“Twenty-two pounds.”

I consulted my wife again with raised eyebrows, and she nodded.

I went into a little office, half undressed, and pulled out of my belt a pile of French gold pieces. By the time they had been counted and a receipt given—no more than three minutes—there was a train with an engine and three carriages, a driver and a guard, ready for me on the line to Dover. My small boy (as he was then) gazed in awe and admiration at the magic trick. I waved to him as the train went off with me. I was signaled all down the line, and in the stations we passed porters and officials stared and saluted as the train flashed by. Doubtless they thought I was a great general going to win the war! At Dover I was only one minute behind the express I had lost. Massey and Tomlinson were pacing the platform disconsolately at the loss of their comrade. They could not believe their eyes when I walked up and said “Hello!” So we went back to a new series of adventures.

I used with success, three times running, another method of getting my “dispatches” to Fleet Street. After the third time some intuition told me to change the plan. At that time, as all through the war, a number of King’s messengers—mostly men of high rank and reputation—traveled continually between British G.H.Q. and the War Office, with private documents from the Commander-in-Chief. Three times did I accost one of these officers—a different man each time—in an easy and confidential manner.

“Are you going back to Whitehall, Sir?”

“Yes. What can I do for you?”

“I shall be much obliged if you will put this letter in your bag, and deliver it at the War Office.”
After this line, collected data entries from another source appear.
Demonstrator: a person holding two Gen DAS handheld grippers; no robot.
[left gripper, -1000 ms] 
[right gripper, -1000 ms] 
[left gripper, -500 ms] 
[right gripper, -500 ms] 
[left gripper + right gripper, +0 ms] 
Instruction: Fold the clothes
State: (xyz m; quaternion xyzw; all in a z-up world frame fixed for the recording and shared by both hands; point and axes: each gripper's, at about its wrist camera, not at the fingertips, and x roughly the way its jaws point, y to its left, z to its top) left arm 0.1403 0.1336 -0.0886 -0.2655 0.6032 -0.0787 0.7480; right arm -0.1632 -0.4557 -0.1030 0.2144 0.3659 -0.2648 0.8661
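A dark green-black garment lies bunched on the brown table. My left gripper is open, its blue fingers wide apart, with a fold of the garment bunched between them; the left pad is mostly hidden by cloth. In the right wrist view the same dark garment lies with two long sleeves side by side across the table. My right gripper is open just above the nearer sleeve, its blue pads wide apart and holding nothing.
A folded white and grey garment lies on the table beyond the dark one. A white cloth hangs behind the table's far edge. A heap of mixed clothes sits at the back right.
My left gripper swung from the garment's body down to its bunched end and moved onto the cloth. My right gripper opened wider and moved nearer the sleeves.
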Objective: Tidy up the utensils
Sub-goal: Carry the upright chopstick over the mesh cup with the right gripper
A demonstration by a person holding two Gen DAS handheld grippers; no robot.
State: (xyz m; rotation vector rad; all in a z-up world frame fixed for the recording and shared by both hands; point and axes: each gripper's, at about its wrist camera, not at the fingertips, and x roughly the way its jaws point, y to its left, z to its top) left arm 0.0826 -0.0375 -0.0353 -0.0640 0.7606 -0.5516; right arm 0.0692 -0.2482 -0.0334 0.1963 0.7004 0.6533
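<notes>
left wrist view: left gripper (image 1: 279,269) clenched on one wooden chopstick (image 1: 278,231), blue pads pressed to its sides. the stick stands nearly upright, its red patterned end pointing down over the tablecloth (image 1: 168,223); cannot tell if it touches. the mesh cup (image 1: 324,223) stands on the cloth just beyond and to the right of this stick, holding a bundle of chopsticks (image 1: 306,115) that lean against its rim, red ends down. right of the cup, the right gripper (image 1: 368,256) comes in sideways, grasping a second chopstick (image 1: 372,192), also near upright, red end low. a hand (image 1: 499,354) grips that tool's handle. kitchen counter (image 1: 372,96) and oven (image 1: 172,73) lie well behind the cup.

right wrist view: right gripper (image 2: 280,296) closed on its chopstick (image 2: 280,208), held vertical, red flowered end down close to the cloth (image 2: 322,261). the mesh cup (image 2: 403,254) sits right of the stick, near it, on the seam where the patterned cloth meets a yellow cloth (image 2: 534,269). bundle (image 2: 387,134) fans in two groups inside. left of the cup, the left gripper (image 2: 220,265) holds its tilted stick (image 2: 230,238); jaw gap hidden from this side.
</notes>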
“Certainly, my dear fellow!”

My letter was addressed to The Daily Chronicle, care of the War Office, and, much to the surprise of my editor, was punctually delivered, by a War-Office messenger. But my intuition was right. After the third time the editor of The Daily Chronicle received word from the War Office that if Gibbs sent any more of his articles by King’s messenger, they would be destroyed.

The method of delivery became easier afterward, because the newspapers organized a series of their own couriers between England and France, and that system served until the whole courier service was rounded up and forbidden to set foot in France again.